St Michael and All Angels’ Church, Appleby Magna is a Grade II* listed parish church in the Church of England in Appleby Magna, Leicestershire

History
The church dates from c.1300 but much of it is 14th century. St. Helen's Chapel was incorporated into the north east section of the church and served as both a private chapel and burial site for the de Appleby family. Most of the tombs have been removed but the Alabaster effigies of Sir Edmund de Appleby and his wife Joan, dating from 1375, still survive.
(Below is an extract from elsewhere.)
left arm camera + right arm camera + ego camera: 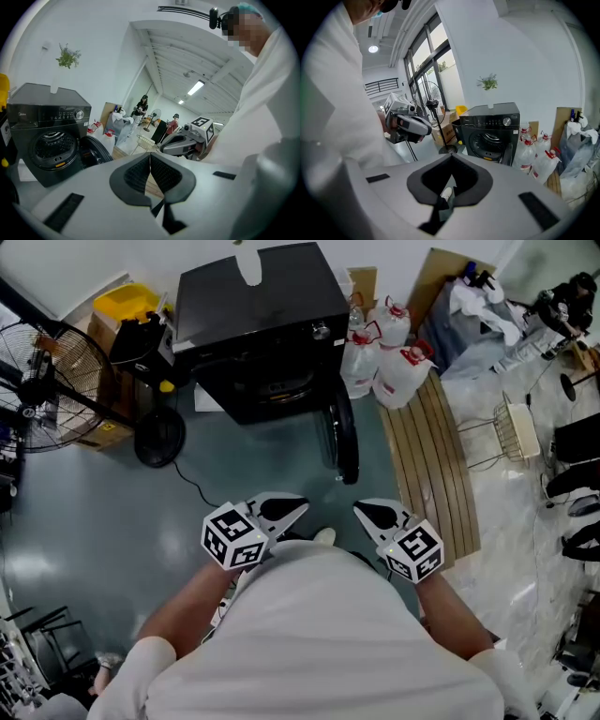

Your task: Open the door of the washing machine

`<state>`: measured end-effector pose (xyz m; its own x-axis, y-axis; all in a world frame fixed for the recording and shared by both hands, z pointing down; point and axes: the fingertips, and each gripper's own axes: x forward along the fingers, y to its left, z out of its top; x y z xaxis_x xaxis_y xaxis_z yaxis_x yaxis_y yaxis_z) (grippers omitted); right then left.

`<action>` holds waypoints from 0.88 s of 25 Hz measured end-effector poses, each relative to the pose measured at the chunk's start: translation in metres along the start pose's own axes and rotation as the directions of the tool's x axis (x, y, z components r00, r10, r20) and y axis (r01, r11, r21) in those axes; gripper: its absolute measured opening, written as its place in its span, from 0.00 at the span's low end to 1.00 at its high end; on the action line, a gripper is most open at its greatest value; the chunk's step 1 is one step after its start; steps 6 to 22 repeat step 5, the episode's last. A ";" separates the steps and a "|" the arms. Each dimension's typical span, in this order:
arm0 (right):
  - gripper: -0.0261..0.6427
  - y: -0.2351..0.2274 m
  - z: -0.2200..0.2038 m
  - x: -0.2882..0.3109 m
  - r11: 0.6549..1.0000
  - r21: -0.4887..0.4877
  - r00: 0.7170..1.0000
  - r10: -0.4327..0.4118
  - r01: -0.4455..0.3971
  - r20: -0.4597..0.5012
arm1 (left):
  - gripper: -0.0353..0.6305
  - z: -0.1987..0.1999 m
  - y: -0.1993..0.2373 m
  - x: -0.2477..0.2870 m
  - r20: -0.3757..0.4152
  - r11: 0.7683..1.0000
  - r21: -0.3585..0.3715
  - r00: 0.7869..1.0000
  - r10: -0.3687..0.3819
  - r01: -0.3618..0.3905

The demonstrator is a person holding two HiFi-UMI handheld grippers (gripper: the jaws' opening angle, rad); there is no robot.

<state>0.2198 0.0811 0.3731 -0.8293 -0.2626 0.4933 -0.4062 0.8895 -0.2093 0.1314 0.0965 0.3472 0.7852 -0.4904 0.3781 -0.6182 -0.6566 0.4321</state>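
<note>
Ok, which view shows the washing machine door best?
Head view: the whole door shows from above, swung wide off the washing machine. Left gripper view catches its inner face, bottom cut off; right gripper view only a thin edge.

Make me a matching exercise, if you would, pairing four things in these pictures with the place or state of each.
Things:
1. washing machine door
2. floor fan
3. plastic jugs
4. left claw

Places or states:
A. shut, with nothing in it
B. left of the washing machine in the head view
C. swung open
D. right of the washing machine, with red caps

Pairs: 1-C, 2-B, 3-D, 4-A
</note>
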 end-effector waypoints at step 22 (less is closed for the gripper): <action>0.05 -0.002 -0.004 -0.002 1.000 0.006 1.000 -0.005 0.005 -0.006 | 0.08 0.000 0.001 0.002 -0.007 1.000 -0.001 1.000 0.003 -0.003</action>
The chapel would eventually become known as the de Appleby Chapel although it is currently used as the church vestry.

It was restored in 1827.

Parish status
The church is in a joint parish with:
St John's Church, Donisthorpe
St Laurence's Church, Measham
Holy Trinity Church, Normanton le Heath
The Holy Rood Church, Packington
Holy Trinity Church, Norton-Juxta-Twycross
St Bartholomew's Church, Snarestone
St Peter's Church, Swepstone

Organ
The church contains a pipe organ of 2 manuals and pedals by W Hawkins and Son dating from 1964. A specification of the organ can be found on the National Pipe Organ Register.

Organists
William Riley 1863-1895 
William Riley 1898-1931

The Bells
The peal of six bells dates from 1619, 1769, 1911 and 1982.